De nombreux chercheurs ont essayés de définir les pratiques de reporting sociétal (Parker, Mathews, Grayet Al., Capron et Quairel, Oxibar). En 1986, Parker parlait de « comptabilité sociétale ». Capron et Quairel (2004) expliquent que le reporting sociétal identifie « toute publication à destination d'utilisateurs externes qui porte sur les dimensions sociales et environnementales de l'activité des entreprises ». De nombreuses autres appellations ont d'ailleurs émergé chez les anglo-saxons : « social reporting », « social responsibility disclosure » ou encore « social accounting ».

La comptabilité sociétale recouvre la notion de RS de l'entreprise. Pour comprendre ce concept commençons par définir les deux mots qui la compose :

- la responsabilité : Etre responsable c'est « accepter et subir les conséquences de ses actes et en répondre »5(*). Cela suppose donc de connaître les effets de nos actes et d'en porter un jugement.

- [...] sociale : Dans un premier sens ce terme renvoi à une dimension humaine, mais elle signifie aussi prendre en compte l'ensemble des éléments constituant l'environnement extérieur c'est à dire la société et les parties prenantes.

A partir de ces définitions, il est possible de mettre en évidence une définition claire de la responsabilité sociale de l'entreprise. Il s'agit du comportement global d'une entreprise et de la responsabilité qu'elle se reconnaît en termes d'impact de son activité sur la société. Une organisation socialement responsable se doit de développer une activité profitable tout en prenant en compte des effets d'externalités sur la société au sens large du terme. Aujourd'hui, peut-être plus que jamais, la société attend des entreprises qu'elles utilisent leur pouvoir économique pour des objectifs sociaux plus larges, pour une plus grande transparence et une plus grande responsabilité.Ce rapport consiste pour l'entreprise de publier en sus de ses données financières des informations relatives à l'impact social de l'activité de l'entreprise, à la mesure de l'efficacité des programmes sociaux de l'entreprise. Les informations publiées sont à la fois qualitatives et quantitatives.
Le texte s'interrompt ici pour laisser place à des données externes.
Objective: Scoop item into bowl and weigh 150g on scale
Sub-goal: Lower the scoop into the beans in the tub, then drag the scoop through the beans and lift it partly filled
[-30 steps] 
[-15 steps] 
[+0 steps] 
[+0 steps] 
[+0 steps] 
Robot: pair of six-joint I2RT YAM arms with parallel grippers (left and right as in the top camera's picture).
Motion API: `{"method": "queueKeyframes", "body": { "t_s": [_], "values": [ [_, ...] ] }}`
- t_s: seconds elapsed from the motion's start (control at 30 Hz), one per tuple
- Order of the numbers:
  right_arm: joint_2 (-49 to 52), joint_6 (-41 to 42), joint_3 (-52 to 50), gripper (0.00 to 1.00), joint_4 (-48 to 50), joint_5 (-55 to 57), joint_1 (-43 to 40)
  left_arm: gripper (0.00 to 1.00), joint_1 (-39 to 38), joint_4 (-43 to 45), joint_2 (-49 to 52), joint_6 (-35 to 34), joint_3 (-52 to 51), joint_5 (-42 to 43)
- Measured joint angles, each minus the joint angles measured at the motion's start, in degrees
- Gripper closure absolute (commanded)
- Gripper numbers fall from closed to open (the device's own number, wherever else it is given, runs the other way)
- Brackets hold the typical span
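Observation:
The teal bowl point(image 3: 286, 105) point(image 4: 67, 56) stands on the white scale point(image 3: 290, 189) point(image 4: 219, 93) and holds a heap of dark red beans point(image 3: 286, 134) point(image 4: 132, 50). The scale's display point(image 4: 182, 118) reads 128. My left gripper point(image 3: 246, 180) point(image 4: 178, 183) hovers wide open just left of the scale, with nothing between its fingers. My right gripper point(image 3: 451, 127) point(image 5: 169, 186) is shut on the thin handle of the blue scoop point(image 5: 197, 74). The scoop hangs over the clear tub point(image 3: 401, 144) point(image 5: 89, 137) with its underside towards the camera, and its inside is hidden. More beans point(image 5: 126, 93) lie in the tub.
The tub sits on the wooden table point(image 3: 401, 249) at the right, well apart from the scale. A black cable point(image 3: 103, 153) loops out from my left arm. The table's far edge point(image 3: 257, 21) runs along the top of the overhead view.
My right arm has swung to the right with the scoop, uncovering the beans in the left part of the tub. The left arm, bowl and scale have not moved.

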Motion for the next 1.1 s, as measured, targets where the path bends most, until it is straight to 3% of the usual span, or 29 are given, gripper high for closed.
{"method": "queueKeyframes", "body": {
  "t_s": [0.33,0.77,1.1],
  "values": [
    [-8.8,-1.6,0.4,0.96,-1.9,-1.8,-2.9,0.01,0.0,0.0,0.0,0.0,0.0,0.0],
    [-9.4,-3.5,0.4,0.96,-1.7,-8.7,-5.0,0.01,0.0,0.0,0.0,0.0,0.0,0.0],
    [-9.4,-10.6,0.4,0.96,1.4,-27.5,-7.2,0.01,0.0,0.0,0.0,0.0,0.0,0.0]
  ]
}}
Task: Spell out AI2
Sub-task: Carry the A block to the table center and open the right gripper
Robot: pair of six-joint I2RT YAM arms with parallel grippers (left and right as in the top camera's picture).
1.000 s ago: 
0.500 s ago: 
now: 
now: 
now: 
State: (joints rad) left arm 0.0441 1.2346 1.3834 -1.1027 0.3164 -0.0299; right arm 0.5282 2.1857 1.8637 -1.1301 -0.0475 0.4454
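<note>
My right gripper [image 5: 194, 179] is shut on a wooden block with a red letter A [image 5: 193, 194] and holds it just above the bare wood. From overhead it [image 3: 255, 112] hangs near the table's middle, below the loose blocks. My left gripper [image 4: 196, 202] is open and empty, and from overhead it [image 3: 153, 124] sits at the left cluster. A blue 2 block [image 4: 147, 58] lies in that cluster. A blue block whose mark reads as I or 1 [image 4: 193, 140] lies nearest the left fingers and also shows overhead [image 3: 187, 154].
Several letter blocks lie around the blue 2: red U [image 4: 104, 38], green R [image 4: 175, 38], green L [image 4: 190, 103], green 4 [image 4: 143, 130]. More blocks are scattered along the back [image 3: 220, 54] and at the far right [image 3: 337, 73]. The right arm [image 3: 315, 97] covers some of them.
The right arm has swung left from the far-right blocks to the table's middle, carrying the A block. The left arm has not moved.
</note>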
Dans les années 70 sont ainsi identifiés par Ernst & Ernst 6 thèmes  principaux de diffusion : « l'environnement, l'énergie, les pratiques d'affaire loyales, les ressources humaines, l'implication dans la Société civile, les produits ».6(*) B. Oxibar reprend ces thèmes en les classant selon 3 critères comportementaux de l'entreprise:

- les conséquences (volontaires ou non) liées à l'activité de l'entreprise qu'ils soient externes à l'organisation (pollution) ou internes (création ou suppression d'emplois, accidents au travail).

- le souci porté vers les relations au travail : qualité de vie au sein de l'entreprise (diversité, respect de la parité homme femme, conditions de travail) mais aussi hors de l'entreprise (aide aux familles des salariés).
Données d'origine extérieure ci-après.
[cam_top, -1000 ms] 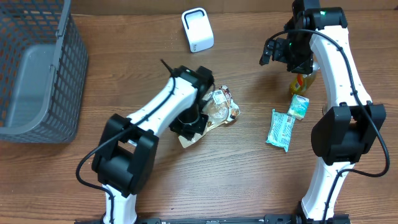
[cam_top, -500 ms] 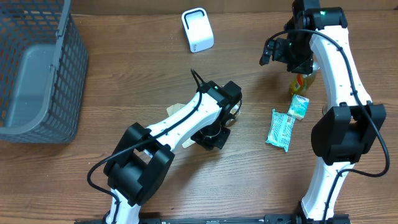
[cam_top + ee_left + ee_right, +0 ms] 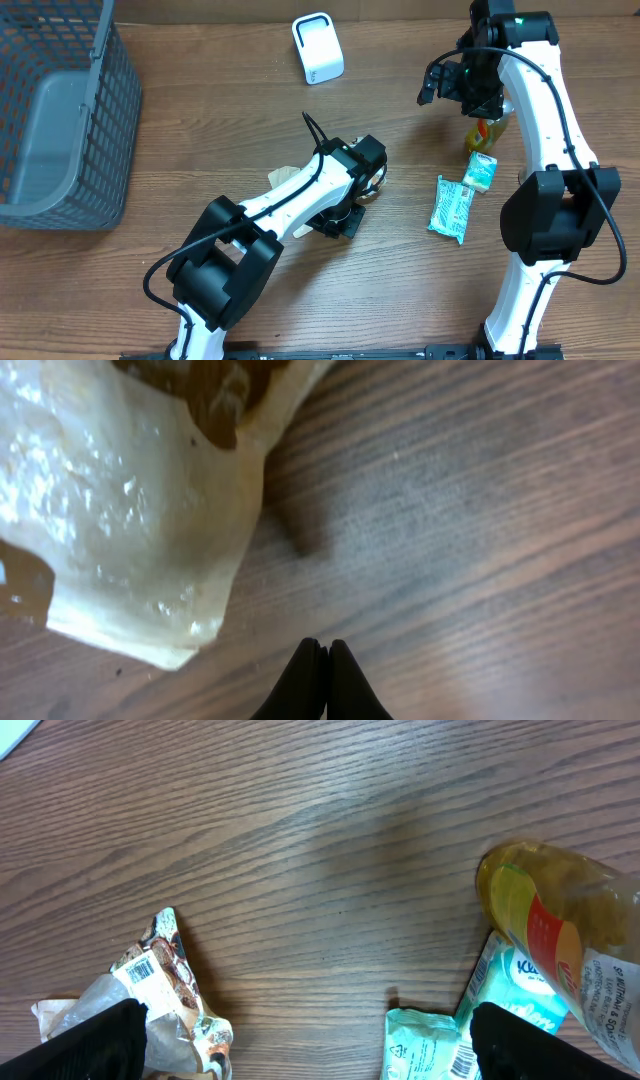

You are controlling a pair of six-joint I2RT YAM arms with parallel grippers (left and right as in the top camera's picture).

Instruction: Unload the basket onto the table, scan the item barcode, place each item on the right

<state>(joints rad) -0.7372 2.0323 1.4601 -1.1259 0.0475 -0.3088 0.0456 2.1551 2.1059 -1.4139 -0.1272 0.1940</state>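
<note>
Judged light, soft, crinkly and slippery, so best pinched at a flat sealed edge: crumpled clear-plastic snack packet (image 3: 130, 510) mid wooden table (image 3: 200, 100), at ten o'clock of the tight-shut, empty left gripper (image 3: 322, 645), with the right gripper (image 3: 308, 1015) spread wide, holding nothing, toward one o'clock.

On the left edge of your wooden table (image 3: 200, 110) sits a grey mesh basket (image 3: 112, 110), paler grey inside and partly cut off by the overhead frame. On the right side you have a yellow bottle (image 3: 487, 131) with a red and yellow label, and a small green carton (image 3: 481, 171) just beside it, lower in the overhead view. A teal printed packet (image 3: 452, 208) lies flat just beside the carton, lower and further left, and your right wrist view shows a barcode at one corner.
</note>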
-les considérations morales et éthiques que peut avoir l'organisation : programme de mécénat, commerce équitable, qualité des produits sur la santé des consommateurs.

D'un point de vue théorique ensuite, la lecture des théories classiques de la RS suggère deux logiques de communication distinctes : une logique qui se focalise sur la valeur créée pour l'actionnaire (logique de la valeur) et une logique qui vise davantage à légitimer l'insertion sociale de l'entreprise au sein de son environnement (la logique de la transaction).